- **DATASET CONTENT**:
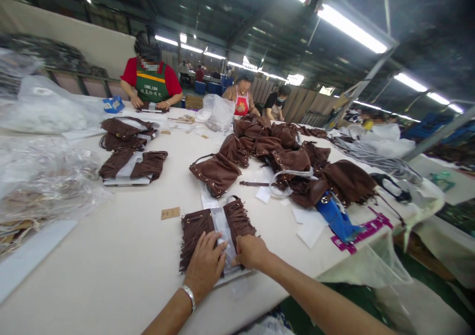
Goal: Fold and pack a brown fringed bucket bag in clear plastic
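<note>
Left hand (205,264) and right hand (251,251) lie flat, fingers released, pressing a brown fringed bag (215,231) on the bench (111,256). Cardboard tag (170,213) lies nearby.

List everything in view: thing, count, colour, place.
fringed bag: one, brown, near table edge under both hands
finished bags: about three, brown, stacked left of centre
bag pile: many, brown, centre right
card tag: one, tan, left of the fringed bag
plastic bags: several, clear, far left
blue tool: one, right of centre
table: one, cream
co-workers: at least three, far side of the table
left hand: flat on the fringed bag, bracelet on the wrist
right hand: fingers on the bag's right edge
</note>
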The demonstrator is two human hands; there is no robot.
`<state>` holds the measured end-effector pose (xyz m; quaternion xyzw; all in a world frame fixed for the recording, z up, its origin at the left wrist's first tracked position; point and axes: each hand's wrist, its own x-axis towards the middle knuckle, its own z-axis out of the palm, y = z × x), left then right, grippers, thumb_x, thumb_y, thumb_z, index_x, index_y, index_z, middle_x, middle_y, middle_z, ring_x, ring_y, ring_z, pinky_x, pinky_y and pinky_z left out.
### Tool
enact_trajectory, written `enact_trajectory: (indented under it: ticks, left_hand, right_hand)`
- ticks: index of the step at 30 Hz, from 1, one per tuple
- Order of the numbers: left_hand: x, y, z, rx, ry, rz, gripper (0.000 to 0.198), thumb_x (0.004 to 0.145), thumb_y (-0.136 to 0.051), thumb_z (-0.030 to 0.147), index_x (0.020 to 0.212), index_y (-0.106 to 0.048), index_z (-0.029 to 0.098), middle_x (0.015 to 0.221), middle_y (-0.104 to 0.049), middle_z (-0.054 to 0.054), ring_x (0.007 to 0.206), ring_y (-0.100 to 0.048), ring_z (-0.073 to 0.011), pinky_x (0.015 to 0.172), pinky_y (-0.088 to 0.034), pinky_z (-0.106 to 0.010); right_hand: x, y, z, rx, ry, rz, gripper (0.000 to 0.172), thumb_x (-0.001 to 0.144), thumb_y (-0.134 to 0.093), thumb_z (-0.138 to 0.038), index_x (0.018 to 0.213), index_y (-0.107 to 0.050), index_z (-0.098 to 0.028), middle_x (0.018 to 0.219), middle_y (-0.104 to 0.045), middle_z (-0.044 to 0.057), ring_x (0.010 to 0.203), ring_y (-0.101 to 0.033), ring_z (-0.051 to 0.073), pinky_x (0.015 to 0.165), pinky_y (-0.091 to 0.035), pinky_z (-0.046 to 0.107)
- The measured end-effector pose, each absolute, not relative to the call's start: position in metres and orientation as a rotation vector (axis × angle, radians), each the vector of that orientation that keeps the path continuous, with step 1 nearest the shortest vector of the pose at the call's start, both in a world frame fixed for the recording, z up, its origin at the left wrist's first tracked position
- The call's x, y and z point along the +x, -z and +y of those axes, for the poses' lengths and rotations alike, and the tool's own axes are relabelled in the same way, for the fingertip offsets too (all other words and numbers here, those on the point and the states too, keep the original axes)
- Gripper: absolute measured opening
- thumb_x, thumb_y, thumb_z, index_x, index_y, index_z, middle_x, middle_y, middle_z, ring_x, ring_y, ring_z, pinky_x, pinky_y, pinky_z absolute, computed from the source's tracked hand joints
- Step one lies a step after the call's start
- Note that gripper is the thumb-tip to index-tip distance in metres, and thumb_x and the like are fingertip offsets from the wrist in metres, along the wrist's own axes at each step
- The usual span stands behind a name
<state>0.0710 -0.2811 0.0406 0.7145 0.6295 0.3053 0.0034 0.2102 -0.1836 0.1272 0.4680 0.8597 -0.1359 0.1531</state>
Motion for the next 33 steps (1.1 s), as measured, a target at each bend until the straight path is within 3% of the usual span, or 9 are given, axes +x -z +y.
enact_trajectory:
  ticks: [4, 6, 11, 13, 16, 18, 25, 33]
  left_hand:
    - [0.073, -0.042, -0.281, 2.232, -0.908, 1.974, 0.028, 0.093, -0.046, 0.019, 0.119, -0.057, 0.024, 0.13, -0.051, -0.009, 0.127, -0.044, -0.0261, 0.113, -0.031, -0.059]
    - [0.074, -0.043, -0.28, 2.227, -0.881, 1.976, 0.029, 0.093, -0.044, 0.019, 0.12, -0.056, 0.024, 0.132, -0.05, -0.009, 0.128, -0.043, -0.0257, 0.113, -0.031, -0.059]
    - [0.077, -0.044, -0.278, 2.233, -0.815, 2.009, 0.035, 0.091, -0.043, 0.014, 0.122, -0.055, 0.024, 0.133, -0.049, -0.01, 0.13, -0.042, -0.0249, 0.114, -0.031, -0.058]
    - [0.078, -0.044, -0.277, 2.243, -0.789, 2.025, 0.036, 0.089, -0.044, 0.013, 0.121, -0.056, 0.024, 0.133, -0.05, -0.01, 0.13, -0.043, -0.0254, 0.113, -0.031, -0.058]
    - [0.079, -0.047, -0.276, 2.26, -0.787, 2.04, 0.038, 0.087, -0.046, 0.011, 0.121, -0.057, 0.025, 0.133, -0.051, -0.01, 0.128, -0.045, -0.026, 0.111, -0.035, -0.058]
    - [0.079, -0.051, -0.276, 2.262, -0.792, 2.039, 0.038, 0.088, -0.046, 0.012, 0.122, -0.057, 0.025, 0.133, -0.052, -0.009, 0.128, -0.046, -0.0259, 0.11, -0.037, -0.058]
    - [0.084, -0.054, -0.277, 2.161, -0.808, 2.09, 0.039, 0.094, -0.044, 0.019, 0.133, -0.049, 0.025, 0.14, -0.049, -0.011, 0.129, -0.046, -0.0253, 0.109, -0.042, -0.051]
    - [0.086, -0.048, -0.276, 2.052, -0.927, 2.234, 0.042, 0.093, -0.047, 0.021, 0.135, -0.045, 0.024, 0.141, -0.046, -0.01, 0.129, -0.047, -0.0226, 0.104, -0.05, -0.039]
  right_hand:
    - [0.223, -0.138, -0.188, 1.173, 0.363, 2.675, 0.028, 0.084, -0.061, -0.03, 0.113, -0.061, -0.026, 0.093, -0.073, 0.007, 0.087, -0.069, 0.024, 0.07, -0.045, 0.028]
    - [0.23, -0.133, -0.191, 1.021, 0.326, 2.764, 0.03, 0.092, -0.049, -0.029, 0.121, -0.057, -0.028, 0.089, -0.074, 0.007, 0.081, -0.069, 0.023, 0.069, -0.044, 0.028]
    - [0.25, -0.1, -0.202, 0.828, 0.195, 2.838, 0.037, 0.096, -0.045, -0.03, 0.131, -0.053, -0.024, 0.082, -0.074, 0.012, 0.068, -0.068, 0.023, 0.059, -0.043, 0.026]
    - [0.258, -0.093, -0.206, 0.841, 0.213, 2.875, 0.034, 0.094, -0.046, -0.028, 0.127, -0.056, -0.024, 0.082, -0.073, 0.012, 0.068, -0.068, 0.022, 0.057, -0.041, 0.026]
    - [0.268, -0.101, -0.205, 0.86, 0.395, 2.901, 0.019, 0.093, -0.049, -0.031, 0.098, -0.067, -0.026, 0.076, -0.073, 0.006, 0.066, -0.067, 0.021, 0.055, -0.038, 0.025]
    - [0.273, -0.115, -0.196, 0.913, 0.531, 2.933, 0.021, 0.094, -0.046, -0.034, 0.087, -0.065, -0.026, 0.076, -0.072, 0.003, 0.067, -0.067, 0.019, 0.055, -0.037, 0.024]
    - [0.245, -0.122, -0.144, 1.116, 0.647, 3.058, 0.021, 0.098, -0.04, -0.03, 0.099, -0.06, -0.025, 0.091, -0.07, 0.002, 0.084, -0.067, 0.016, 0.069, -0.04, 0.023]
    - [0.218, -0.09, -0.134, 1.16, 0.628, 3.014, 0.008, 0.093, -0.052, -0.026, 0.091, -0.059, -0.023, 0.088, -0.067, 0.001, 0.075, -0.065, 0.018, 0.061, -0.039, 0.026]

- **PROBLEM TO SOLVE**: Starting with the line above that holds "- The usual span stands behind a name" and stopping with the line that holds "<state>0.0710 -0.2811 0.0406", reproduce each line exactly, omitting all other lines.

- **SOLUTION FOR THIS EXERCISE**:
- The usual span stands behind a name
<state>0.0710 -0.2811 0.0406 0.7145 0.6295 0.3053 0.0034 0.2102 -0.1836 0.1272 0.4680 0.8597 -0.1359 0.1531</state>

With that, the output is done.